EXERCISE GOAL: Look through the data below for the line with "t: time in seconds", and transcribe it exactly together with each line after it up to and including the line with "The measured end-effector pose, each". Give nothing else.

RECORDS FOR PROCESSING:
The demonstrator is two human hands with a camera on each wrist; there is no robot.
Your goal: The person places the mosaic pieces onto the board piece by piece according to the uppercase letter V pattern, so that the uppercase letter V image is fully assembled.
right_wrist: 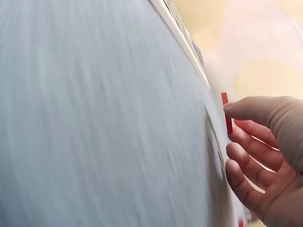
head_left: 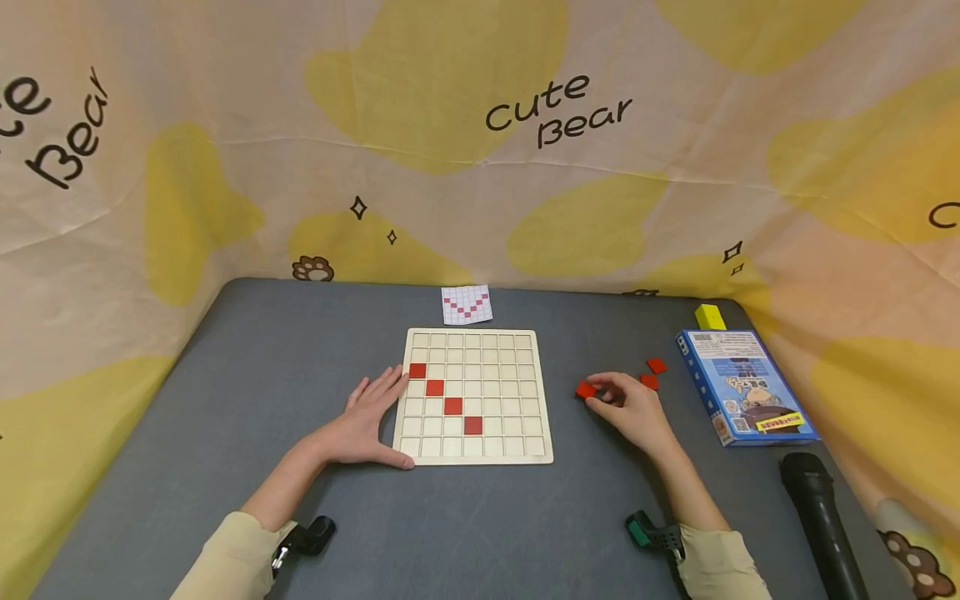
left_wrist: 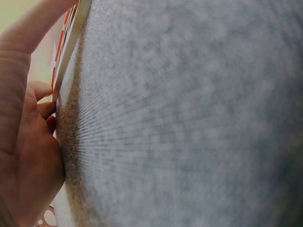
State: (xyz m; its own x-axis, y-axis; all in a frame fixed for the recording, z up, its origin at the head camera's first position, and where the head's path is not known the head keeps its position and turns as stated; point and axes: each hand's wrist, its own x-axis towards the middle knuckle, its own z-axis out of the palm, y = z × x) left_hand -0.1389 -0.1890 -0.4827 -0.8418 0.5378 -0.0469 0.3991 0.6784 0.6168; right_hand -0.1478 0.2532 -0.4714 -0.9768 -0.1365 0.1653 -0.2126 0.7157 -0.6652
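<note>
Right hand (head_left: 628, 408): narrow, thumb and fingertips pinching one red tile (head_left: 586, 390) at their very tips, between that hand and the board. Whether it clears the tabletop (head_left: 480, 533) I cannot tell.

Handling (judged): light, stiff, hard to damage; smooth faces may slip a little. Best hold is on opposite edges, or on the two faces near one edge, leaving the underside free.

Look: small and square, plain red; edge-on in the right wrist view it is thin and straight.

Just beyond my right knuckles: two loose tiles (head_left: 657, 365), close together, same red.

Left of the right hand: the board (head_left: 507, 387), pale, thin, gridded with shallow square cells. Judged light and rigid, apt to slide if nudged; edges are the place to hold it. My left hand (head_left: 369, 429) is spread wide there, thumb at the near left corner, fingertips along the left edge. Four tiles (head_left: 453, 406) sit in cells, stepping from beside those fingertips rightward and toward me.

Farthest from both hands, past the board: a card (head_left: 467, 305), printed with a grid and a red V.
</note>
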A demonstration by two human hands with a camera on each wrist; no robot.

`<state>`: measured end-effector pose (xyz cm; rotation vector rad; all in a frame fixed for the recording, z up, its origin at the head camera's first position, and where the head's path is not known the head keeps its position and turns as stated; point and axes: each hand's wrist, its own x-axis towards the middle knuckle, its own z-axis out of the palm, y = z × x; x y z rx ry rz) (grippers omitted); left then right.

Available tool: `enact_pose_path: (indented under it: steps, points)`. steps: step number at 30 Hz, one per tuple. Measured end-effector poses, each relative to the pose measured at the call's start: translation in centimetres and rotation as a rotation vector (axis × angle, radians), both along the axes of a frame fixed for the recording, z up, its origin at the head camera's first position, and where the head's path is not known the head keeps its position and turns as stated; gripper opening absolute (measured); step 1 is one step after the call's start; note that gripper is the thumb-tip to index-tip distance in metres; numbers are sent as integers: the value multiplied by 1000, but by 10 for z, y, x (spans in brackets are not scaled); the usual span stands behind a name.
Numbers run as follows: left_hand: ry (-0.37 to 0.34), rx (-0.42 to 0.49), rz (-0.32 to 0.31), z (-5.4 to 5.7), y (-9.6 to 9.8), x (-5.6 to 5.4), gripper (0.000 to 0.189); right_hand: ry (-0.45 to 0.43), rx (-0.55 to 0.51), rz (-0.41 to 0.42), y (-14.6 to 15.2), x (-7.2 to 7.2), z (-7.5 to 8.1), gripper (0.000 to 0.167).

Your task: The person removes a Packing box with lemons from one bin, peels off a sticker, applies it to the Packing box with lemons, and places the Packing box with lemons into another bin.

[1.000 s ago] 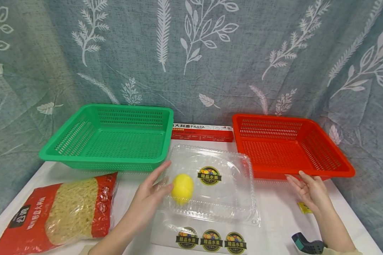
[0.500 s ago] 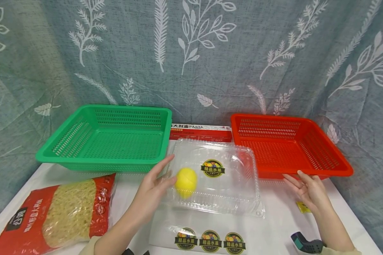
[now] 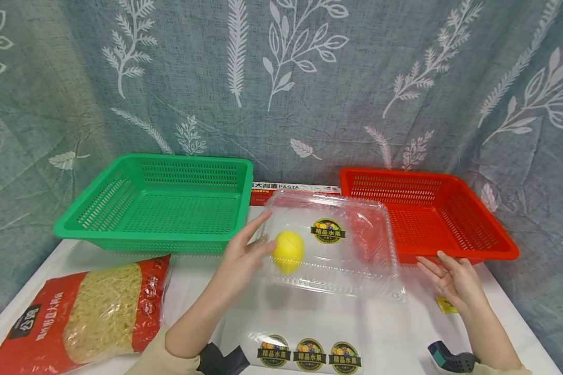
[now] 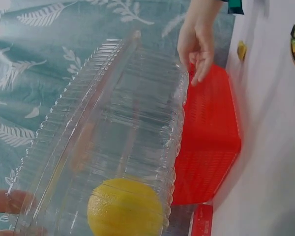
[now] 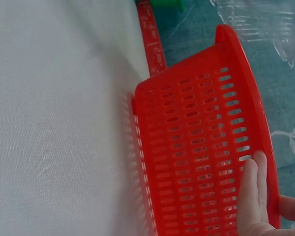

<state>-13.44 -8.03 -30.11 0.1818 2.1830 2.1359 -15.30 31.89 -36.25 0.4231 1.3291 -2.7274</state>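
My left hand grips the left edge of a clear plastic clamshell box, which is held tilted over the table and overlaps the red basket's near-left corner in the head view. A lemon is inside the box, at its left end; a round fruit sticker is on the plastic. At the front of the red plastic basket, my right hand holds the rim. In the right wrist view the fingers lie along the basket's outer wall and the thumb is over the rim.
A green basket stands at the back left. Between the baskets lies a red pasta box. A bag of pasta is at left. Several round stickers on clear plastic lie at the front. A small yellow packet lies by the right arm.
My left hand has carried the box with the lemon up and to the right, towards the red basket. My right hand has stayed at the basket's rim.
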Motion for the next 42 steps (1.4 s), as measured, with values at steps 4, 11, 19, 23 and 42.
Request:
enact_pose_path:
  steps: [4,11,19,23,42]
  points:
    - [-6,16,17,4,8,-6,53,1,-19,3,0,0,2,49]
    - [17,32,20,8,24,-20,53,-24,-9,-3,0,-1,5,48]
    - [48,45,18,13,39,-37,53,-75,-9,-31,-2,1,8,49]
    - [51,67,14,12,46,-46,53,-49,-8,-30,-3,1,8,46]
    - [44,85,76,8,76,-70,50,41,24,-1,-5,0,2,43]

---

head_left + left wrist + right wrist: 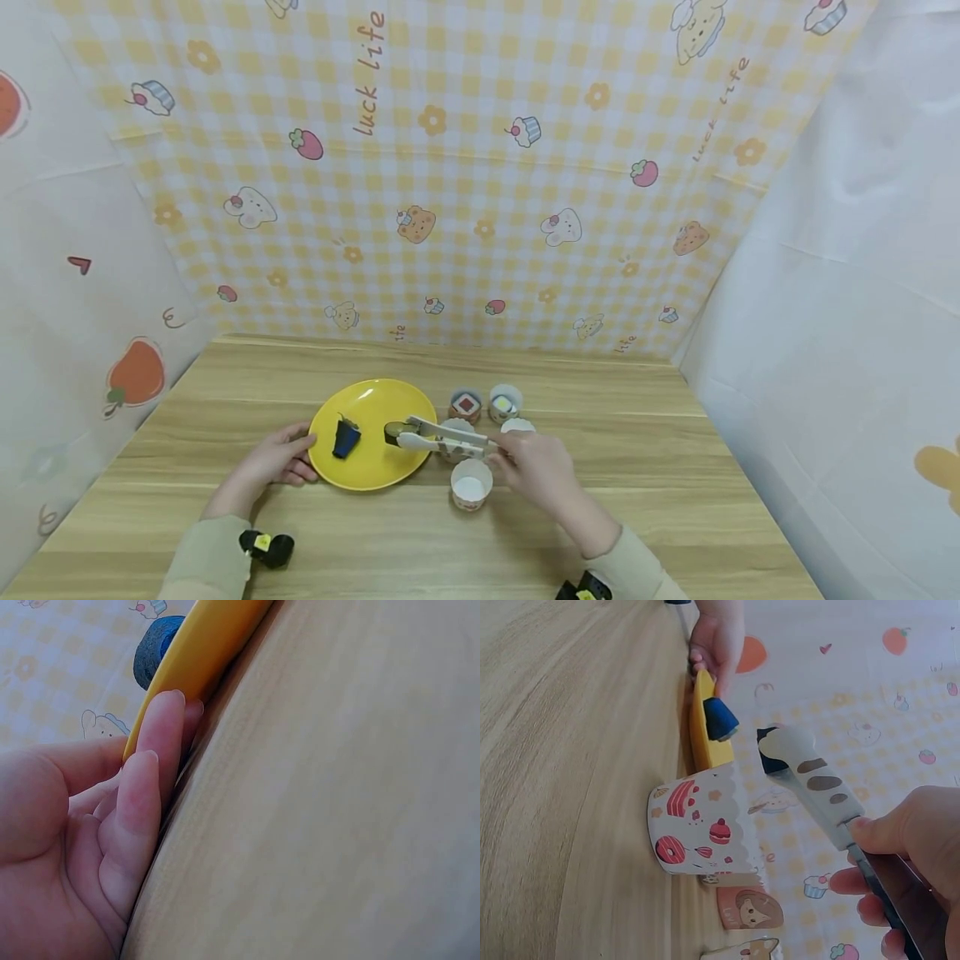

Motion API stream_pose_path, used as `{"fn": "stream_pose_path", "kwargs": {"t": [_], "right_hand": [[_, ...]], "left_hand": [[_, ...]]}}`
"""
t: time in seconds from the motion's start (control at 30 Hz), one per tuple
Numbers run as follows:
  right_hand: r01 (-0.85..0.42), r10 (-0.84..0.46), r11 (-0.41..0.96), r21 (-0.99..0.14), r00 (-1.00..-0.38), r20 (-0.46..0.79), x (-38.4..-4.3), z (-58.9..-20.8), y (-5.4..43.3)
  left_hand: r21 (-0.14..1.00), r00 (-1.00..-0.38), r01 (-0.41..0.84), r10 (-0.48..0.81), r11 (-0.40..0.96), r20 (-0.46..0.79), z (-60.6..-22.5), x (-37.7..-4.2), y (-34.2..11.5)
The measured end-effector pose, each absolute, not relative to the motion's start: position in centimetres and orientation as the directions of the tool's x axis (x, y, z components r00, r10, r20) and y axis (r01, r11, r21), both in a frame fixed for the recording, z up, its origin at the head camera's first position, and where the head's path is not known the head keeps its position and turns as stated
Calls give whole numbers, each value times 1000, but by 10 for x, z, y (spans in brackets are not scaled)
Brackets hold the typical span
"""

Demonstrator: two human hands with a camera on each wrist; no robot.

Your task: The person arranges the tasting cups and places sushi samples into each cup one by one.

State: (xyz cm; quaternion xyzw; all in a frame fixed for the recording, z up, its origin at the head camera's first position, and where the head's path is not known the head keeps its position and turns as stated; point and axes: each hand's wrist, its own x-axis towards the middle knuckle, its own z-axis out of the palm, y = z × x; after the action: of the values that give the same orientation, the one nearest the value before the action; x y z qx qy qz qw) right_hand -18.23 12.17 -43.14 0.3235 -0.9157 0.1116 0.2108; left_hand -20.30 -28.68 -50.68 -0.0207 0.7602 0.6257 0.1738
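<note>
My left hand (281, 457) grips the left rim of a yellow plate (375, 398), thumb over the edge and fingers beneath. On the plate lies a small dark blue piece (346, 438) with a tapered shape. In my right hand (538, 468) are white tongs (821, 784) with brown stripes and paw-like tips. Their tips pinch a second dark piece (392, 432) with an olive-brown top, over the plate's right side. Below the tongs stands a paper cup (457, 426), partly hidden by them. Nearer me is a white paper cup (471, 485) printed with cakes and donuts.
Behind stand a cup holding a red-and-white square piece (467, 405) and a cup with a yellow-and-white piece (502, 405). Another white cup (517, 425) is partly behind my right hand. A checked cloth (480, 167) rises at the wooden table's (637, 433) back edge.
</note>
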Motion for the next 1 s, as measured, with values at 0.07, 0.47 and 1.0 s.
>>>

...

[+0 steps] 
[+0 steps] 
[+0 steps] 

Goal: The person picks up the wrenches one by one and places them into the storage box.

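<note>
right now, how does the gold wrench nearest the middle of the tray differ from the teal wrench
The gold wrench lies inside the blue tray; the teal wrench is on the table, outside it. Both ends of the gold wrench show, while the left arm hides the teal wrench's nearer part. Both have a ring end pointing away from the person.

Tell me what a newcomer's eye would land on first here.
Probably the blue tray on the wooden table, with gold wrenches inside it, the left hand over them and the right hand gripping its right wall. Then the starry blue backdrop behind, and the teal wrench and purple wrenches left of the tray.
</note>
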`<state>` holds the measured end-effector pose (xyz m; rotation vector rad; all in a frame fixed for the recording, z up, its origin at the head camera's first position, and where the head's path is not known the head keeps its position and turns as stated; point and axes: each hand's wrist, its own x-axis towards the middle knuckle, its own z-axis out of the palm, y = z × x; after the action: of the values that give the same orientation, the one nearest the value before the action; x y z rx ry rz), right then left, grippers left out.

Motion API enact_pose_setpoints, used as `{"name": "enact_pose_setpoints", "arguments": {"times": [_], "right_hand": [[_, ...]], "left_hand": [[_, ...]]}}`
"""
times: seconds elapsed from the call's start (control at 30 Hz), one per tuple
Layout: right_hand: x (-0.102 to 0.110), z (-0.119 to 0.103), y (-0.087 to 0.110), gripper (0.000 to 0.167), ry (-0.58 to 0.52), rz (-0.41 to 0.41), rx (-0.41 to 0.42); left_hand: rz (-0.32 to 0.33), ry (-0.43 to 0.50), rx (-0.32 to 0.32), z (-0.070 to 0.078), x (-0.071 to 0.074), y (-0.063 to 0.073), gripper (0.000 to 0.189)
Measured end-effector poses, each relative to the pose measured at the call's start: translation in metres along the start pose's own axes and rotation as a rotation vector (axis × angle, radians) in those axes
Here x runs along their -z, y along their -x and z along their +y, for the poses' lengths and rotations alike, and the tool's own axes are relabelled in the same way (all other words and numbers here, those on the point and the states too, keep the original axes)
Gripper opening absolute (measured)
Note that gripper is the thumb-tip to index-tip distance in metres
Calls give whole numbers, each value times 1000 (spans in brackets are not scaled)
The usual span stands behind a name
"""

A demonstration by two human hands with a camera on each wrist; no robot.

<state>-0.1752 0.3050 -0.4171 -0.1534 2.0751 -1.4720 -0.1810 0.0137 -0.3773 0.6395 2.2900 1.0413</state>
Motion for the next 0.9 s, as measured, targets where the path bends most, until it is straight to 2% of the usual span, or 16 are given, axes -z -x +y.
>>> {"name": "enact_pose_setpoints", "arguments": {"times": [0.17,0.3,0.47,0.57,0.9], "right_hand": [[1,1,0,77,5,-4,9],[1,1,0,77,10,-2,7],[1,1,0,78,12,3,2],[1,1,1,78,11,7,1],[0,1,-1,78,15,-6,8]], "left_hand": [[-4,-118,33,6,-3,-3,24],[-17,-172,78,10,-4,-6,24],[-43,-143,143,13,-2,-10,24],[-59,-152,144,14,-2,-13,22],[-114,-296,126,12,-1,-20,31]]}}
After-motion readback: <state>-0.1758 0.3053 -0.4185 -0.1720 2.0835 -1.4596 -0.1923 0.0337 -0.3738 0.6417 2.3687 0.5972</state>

ANSWER BOX:
t: time in seconds from the motion's start (control at 30 Hz), one per tuple
Numbers run as follows:
  right_hand: r01 (-0.85..0.42), r10 (-0.84..0.46), r11 (-0.41..0.96), r21 (-0.99..0.14), r00 (-1.00..-0.38), r20 (-0.46..0.79), x (-38.4..-4.3), z (-58.9..-20.8), y (-5.4..43.3)
  left_hand: r21 (-0.14..1.00), r00 (-1.00..-0.38), r01 (-0.41..0.84), r10 (-0.48..0.81), r11 (-0.40..0.96), r20 (-0.46..0.79), z (-60.6..-22.5), x (-37.7..-4.2), y (-34.2..11.5)
The measured end-effector pose, each absolute, not relative to the motion's start: position in centimetres and orientation as the directions of the tool's x axis (x, y, z components r00, r10, r20) and y axis (r01, r11, r21), both in a frame fixed for the recording, z up, its origin at the head camera's first position, and where the head's path is not known the head keeps its position and turns as stated

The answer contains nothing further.